Должно быть, с тех пор прошла вечность, возможно, даже не одна - вот было мое первое ощущение, когда сознание начало пробуждаться. Горы снега сдавили и заморозили тело. Попытался открыть веки, но они тоже смерзлись. От резкой и сильной боли в глазном яблоке я провалился в небытие.
...На этот раз я открывал веки медленно-медленно.
Вспышка - зажмурился. Еще одна вспышка. Я вытерпел световой удар. И спустя долгое время сквозь наплывы многоцветных кругов различил замкнутое пространство, оградившее меня. Я лежал в просторной капсуле, наполнейной рассеянным светом и тишиной,- будто внутри мыльного пузыря.
"Значит, он все-таки есть-тот свет,-спокойно и равнодушно подумалось мне.- Не удивительно, что я не чувствую тела - осталась одна бессмертная душа".

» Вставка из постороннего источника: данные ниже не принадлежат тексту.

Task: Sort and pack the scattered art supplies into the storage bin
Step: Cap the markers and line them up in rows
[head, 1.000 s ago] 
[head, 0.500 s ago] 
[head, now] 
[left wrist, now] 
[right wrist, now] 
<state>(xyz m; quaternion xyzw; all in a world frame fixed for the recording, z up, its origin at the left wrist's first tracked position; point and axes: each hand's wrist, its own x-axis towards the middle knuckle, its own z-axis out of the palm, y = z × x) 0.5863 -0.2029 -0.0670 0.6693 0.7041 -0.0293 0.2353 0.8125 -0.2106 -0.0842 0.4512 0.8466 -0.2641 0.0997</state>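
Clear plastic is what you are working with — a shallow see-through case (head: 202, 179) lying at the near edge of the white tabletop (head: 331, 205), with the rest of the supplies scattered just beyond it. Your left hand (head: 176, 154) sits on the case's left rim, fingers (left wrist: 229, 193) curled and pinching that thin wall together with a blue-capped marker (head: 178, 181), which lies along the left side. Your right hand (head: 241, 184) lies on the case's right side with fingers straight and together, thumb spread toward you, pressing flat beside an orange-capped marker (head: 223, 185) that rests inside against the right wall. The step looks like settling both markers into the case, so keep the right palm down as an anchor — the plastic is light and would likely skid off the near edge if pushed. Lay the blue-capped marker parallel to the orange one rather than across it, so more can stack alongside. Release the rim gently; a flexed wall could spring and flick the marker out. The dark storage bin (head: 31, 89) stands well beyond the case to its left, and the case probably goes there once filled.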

Но тут же ощутил боль в глазном яблоке. Почему же больно, если нет плоти? Я прищурился и различил смутный гребешок собственных ресниц. Зачем бессмертной душе понадобились ресницы?
...Потом еще одна явь. На этот раз мне удалось скосить глаза и увидеть нос. Он был таким же, как и при жизни,- немного розоватым. Я начал ощущать и свое тело - колодину из цельного куска, ни рук ни ног в отдельности. В монотонной тишине разносились четкие и ровные удары. Я не сразу сообразил, что это бьется мое сердце.
Послышался человеческий голос. Слов разобрать невозмбжно: говорили на незнакомом языке.